Data excerpts
________
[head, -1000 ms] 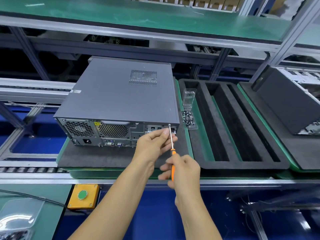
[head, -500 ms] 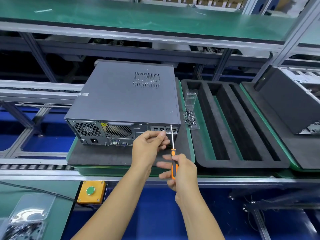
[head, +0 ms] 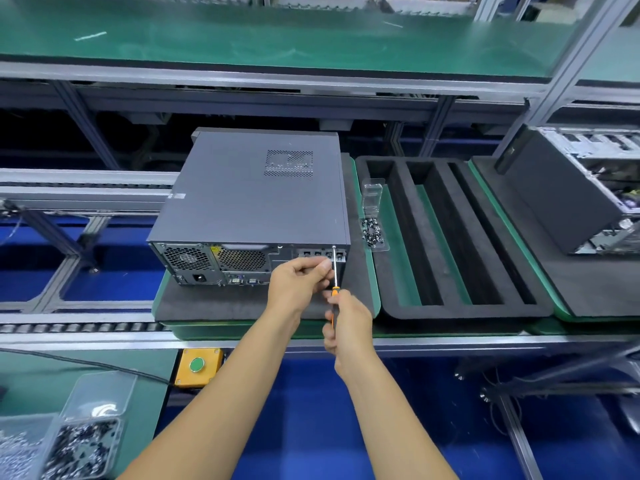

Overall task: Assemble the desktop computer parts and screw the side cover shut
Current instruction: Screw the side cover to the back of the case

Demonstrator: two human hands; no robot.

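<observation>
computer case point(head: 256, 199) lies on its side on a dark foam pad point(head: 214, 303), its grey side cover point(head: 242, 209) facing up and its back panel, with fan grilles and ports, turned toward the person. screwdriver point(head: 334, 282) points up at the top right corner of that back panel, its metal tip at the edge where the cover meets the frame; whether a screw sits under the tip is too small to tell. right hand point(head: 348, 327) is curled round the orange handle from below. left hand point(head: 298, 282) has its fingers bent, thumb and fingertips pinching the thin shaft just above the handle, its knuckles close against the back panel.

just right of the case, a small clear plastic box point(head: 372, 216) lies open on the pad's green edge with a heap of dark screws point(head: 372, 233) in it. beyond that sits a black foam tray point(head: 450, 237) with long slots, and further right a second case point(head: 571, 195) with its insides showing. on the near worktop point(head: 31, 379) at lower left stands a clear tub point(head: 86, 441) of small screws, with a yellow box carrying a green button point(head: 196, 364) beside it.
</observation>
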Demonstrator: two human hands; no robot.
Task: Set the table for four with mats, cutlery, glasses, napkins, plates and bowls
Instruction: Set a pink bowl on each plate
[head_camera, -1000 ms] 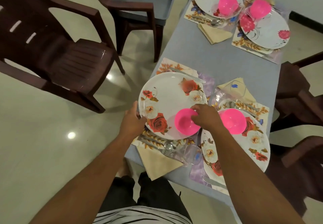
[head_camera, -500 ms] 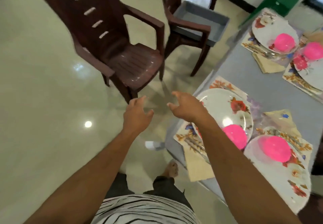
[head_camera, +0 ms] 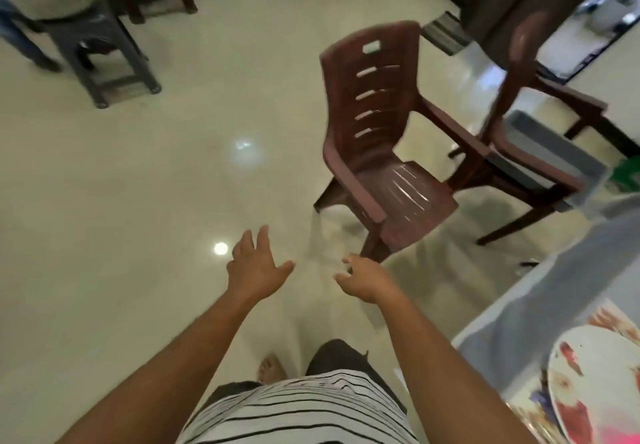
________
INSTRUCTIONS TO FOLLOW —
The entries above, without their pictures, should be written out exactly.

EXPECTED ANSWER —
[head, -1000 ms] 
[head, -500 ms] 
[head, +0 ms] 

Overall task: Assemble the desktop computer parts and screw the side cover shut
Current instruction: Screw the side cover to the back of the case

Demonstrator: two human hands; no robot.

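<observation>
computer case point(head: 256, 199) lies on its side on a dark foam pad point(head: 214, 303), its grey side cover point(head: 242, 209) facing up and its back panel, with fan grilles and ports, turned toward the person. screwdriver point(head: 334, 282) points up at the top right corner of that back panel, its metal tip at the edge where the cover meets the frame; whether a screw sits under the tip is too small to tell. right hand point(head: 348, 327) is curled round the orange handle from below. left hand point(head: 298, 282) has its fingers bent, thumb and fingertips pinching the thin shaft just above the handle, its knuckles close against the back panel.

just right of the case, a small clear plastic box point(head: 372, 216) lies open on the pad's green edge with a heap of dark screws point(head: 372, 233) in it. beyond that sits a black foam tray point(head: 450, 237) with long slots, and further right a second case point(head: 571, 195) with its insides showing. on the near worktop point(head: 31, 379) at lower left stands a clear tub point(head: 86, 441) of small screws, with a yellow box carrying a green button point(head: 196, 364) beside it.
</observation>
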Demonstrator: two human hands; no robot.
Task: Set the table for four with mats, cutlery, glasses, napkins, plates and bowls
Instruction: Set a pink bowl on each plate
[head_camera, -1000 ms] 
[head_camera, -500 ms] 
[head_camera, +0 ms] 

Output for the exercise is complete.